How many lines in the material below include the string "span"? Answer with the number only.

+-------+

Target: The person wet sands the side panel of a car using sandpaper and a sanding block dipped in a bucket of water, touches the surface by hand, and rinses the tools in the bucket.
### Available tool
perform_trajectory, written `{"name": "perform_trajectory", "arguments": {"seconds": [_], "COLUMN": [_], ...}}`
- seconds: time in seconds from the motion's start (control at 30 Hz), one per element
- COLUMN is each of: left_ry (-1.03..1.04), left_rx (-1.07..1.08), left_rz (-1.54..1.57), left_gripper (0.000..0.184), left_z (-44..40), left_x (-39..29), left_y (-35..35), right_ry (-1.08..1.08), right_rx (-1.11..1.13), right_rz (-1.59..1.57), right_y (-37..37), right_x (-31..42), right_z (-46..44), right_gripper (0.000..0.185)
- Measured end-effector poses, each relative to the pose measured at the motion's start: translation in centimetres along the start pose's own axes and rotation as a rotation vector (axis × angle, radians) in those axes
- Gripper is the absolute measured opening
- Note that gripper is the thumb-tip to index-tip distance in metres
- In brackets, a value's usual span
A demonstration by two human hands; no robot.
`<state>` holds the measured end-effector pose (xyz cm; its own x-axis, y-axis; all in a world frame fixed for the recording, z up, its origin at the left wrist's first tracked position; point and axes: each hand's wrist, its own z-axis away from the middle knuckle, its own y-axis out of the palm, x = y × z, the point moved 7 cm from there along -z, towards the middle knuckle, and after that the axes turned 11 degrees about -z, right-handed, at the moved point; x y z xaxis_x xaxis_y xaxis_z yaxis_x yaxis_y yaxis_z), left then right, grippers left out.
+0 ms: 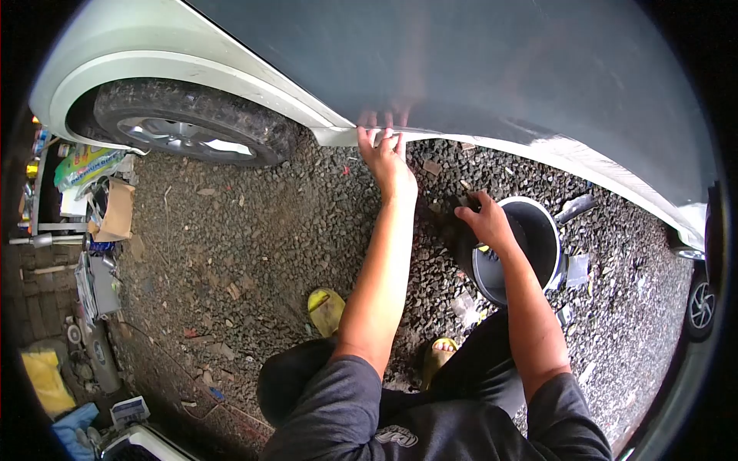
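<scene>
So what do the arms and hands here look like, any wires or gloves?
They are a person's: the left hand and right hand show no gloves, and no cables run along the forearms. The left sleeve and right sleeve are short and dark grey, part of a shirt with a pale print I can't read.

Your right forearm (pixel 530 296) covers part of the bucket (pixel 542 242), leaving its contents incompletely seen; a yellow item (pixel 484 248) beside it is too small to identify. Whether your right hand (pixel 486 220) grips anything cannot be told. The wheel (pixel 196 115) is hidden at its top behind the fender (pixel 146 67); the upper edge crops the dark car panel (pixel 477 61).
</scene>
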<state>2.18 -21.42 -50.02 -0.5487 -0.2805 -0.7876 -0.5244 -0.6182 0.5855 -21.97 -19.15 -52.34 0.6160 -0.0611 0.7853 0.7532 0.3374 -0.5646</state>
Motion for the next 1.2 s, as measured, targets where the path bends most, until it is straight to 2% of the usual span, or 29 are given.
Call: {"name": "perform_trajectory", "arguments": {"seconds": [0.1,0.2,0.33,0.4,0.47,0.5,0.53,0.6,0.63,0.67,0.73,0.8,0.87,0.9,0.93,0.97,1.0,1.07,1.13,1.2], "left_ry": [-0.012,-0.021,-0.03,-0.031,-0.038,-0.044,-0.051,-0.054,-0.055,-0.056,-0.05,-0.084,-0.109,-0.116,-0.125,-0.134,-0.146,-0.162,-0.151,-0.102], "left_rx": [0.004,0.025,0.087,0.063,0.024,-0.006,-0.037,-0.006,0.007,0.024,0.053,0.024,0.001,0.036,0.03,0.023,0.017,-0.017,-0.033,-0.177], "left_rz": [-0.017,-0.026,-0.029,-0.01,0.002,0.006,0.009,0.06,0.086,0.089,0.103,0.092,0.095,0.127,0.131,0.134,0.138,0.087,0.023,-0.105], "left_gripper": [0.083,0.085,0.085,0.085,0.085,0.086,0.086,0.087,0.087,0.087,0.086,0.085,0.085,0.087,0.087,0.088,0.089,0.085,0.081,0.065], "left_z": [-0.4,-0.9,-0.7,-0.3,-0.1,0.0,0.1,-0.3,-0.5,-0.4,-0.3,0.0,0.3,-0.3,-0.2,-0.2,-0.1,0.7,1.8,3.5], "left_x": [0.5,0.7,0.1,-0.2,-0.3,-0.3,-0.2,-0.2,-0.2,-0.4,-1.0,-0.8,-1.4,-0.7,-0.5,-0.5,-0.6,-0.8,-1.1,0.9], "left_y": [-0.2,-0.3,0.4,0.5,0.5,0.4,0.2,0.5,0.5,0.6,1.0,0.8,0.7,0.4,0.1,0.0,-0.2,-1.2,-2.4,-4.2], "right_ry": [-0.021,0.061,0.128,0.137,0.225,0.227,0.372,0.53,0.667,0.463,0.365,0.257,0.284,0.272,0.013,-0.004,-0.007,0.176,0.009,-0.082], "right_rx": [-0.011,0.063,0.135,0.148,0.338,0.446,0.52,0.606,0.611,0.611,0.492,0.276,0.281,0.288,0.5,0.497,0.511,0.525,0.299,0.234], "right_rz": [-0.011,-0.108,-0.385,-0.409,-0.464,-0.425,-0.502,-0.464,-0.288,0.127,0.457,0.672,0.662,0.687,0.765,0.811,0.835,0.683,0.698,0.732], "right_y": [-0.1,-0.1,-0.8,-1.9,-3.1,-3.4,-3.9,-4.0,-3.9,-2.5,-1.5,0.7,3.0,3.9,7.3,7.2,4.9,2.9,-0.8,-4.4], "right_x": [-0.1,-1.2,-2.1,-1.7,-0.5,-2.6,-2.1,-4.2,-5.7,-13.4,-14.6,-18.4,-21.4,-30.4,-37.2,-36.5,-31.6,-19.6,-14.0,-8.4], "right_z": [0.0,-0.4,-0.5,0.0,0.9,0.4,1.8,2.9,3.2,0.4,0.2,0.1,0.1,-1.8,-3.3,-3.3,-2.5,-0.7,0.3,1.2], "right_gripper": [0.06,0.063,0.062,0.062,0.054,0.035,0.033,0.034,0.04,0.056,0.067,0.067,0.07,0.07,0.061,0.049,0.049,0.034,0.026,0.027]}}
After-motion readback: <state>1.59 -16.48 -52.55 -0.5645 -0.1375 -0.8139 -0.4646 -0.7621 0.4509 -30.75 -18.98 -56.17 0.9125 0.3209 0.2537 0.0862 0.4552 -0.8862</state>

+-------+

▶ [SOLVED PROBLEM]
2